Сирийские авторы щедро делились советами по достижению чистой молитвы и поддержкой на этом пути, но не скрывали фрустрации, потому что за теми безупречными мгновениями внимание так рассеивалось, что это приводило в полное отчаяние прекрасно образованных и опытных монахов, прошедших через подобный опыт. Иосиф Хаззайя предупреждал, что именно после состояния полного покоя разум особенно уязвим для «демона рассредоточенности» – мягкое напоминание, что сей огорчительный ментальный кульбит испытывали даже самые продвинутые из монахов. Отшельник Мар Шамли (возможно, ученик Иосифа) в письме своему ученику описал видение Бога в момент чистой молитвы. Но закончил он послание не на этой возвышенной ноте, а продолжил описанием опустошающего чувства, охватившего его по возвращении в нормальную реальность. Когда к его скиту стали вновь приходить паломники, Мар Шамли сказал, что он будто «вдова, похоронившая возлюбленного [мужа]». Шимон де-Тайбуте сочувственно сравнивал перемены в настроении монаха со сменой погоды: иногда словно солнце светит в твоем сердце, иногда печаль затмевает его, словно большая туча. Такие чувства были абсолютно нормальны и преходящи – но расстраивали не меньше, поэтому Шимон рекомендовал коллегам побольше читать об опыте любимых монахов-героев, ибо это утешает. На самом деле и сам Шимон опирался на опыт предшественников: он писал, что позаимствовал свои атмосферные образы у преподобного Макария, а тот был одним из самых прославленных учеников Антония {47}.
Какими бы запредельными ни были эти переживания, углубившиеся в тему чистой молитвы восточно-сирийские монахи обитали в такое время и в таком месте, где эта тема привлекала особое внимание и вызывала особые споры. Кому-то из них приписывали мнение, что личный опыт чистой молитвы делает ненужными прочие формы авторитета и обучения, и за это их осуждали. Сами осужденные, пожалуй, не согласились бы с такой характеристикой, но они понимали точку зрения других христиан: те не верили, что феномен Бога возможно воспринять или пережить в земном существовании.
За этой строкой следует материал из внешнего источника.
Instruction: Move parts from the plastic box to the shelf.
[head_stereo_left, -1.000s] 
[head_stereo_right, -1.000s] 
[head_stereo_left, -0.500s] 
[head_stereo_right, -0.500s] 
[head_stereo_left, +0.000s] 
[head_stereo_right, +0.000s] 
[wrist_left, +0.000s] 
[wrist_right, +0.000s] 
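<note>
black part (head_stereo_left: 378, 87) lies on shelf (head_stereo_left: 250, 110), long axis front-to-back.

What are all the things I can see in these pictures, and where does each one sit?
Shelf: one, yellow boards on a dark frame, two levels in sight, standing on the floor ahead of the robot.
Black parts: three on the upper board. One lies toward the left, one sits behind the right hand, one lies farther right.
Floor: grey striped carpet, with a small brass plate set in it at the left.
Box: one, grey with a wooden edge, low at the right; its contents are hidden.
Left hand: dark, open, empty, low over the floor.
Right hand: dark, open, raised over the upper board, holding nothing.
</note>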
Восточно-сирийские мистики также осознавали, что любая попытка описать подобный опыт человеческим языком означает наложить ограничения на то, что изначально безгранично. «Силы чернил и книжных слов жалки, – сокрушался Исаак Сирин, – ими невозможно выразить то самое!» Возможно, тут кроется одна из причин его писательской плодовитости.
В христианских сообществах с интересом читали восточно-сирийские труды, но не знали, как их расценивать. Например, один (или одна) из читателей Шимона попытался смягчить авторские смелые концепции божественности, приписав разные оговорки в своей копии текста. Или вот более общеизвестный факт: труды Иоанна Дальятского и Иосифа Хаззайи были осуждены патриархом Церкви Востока в 786 или 787 году. (Речь о патриархе Тимофее I, том самом, который жаловался на напряжение в глазах при работе с сирийской версией Гексаплы Оригена.) Столетие спустя один из преемников Тимофея снял запрет, но еще до этого крутого разворота работы Иоанна стали так популярны у западносирийских христиан, что они прозвали автора Саба, Святой Старец, хотя, строго говоря, восточные и западные сирийцы должны были видеть друг в друге еретиков {48}.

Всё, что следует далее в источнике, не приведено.